■ **PROMPT**: Beginning with the top line of the listing below, give again every line up to and including the line with "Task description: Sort"; pictures do not belong in the copy.

■ **DATASET EXCERPT**:
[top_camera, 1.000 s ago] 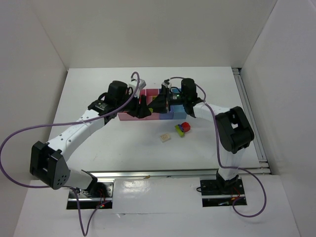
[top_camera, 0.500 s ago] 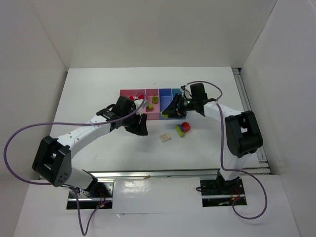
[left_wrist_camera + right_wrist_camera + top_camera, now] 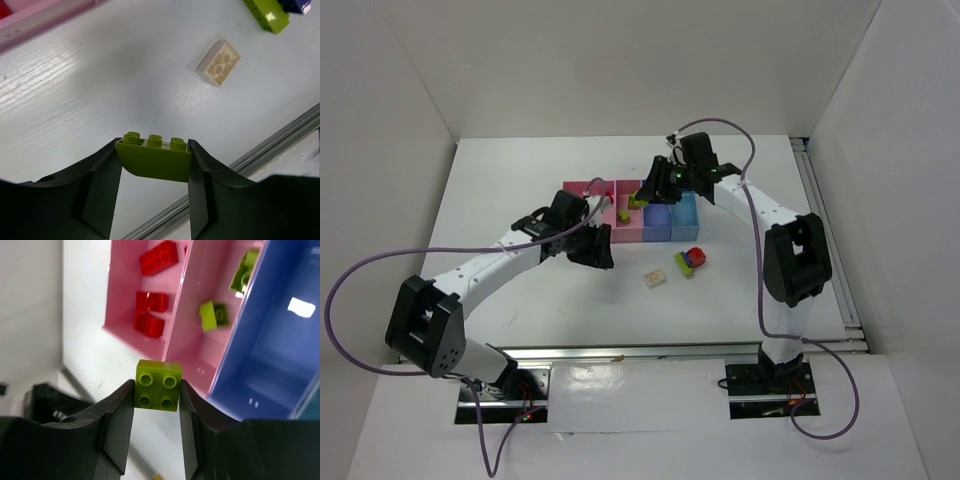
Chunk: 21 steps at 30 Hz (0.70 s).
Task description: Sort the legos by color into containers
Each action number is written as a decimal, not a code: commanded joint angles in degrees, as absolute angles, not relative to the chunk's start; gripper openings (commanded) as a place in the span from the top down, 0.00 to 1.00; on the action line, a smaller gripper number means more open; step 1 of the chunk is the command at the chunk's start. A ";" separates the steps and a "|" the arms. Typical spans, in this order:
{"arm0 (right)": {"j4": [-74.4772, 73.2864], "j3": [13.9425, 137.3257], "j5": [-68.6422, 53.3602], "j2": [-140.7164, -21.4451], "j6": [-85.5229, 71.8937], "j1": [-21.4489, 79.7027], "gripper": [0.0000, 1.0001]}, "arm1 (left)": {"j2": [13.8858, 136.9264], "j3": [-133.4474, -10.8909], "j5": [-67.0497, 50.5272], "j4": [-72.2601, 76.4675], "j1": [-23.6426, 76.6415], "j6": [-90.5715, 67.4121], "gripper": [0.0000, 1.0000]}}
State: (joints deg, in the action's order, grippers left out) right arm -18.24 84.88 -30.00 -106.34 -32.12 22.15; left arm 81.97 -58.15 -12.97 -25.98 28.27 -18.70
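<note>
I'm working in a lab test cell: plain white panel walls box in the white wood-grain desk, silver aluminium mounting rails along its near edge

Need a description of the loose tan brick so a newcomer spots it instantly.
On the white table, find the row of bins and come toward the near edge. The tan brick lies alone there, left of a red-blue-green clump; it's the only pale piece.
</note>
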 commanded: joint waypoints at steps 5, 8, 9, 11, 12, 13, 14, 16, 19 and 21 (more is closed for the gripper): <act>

■ **YOUR SOLUTION**:
[top_camera, 1.000 s ago] 
[top_camera, 0.500 s ago] 
[left_wrist_camera + right_wrist_camera + top_camera, now] 
Chunk: 21 steps at 30 Hz (0.70 s).
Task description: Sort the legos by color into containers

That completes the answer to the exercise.